Mitigating Asymmetric Nonlinear Weight Update Effects in Hardware Neural Network based on Analog Resistive Synapse

Chih-Cheng Chang,Pin-Chun Chen,Teyuh Chou,I-Ting Wang,Boris Hudec,Che-Chia Chang,Chia-Ming Tsai,Tian-Sheuan Chang,Tuo-Hung Hou
DOI: https://doi.org/10.1109/JETCAS.2017.2771529
2017-12-16
Abstract:Asymmetric nonlinear weight update is considered as one of the major obstacles for realizing hardware neural networks based on analog resistive synapses because it significantly compromises the online training capability. This paper provides new solutions to this critical issue through co-optimization with the hardware-applicable deep-learning algorithms. New insights on engineering activation functions and a threshold weight update scheme effectively suppress the undesirable training noise induced by inaccurate weight update. We successfully trained a two-layer perceptron network online and improved the classification accuracy of MNIST handwritten digit dataset to 87.8/94.8% by using 6-bit/8-bit analog synapses, respectively, with extremely high asymmetric nonlinearity.
Machine Learning,Emerging Technologies,Neural and Evolutionary Computing
What problem does this paper attempt to address?

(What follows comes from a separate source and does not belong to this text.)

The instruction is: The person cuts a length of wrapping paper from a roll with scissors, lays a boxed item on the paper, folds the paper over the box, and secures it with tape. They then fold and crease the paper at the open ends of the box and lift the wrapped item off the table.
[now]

The core problem that this paper attempts to solve is **the serious impact of asymmetric nonlinear weight update on the online training ability of hardware neural networks (HNNs) based on analog - resistance synapses**. Specifically, this problem significantly weakens the online training performance of hardware neural networks, leading to a decline in learning accuracy. ### Main problems and solutions 1. **Problem description**: - **Asymmetric nonlinear weight update**: RRAM (resistive random - access memory) synapses exhibit asymmetric nonlinear behavior during weight update, that is, the potentiation and depression characteristics are inconsistent. This asymmetry will lead to large errors during weight update, thus affecting the learning effect of the model. - **Training noise**: Due to the inaccuracy of weight update, unnecessary noise will be introduced during the training process, further affecting the convergence and accuracy of the model. 2. **Solutions**: - **Co - optimizing deep - learning algorithms suitable for hardware**: Through the co - optimization of hardware and algorithms, new activation function designs and threshold weight update schemes are proposed to effectively suppress the training noise caused by inaccurate weight updates. - **Engineered activation functions**: Introduce the ReLU activation function and its variants (such as the shifted sigmoid function). These activation functions can increase the sparsity of the hidden layer and reduce the noise interference in weight updates. - **Threshold weight update scheme**: By introducing a threshold function, extremely high sparsity is introduced in the back - propagation path, thereby suppressing the noise in weight updates without affecting the accuracy of forward propagation. ### Experimental results - Through the above methods, the researchers successfully trained a two - layer perceptron network online and increased the classification accuracy of the MNIST handwritten digit dataset to 87.8% (using 6 - bit analog synapses) and 94.8% (using 8 - bit analog synapses), and can maintain high accuracy even in the presence of extremely high asymmetric nonlinearity. ### Summary This paper effectively solves the asymmetric nonlinear weight update problem encountered during the online training of RRAM synapses in hardware neural networks through the co - optimization of hardware and algorithms, significantly improving the training performance and classification accuracy of the model.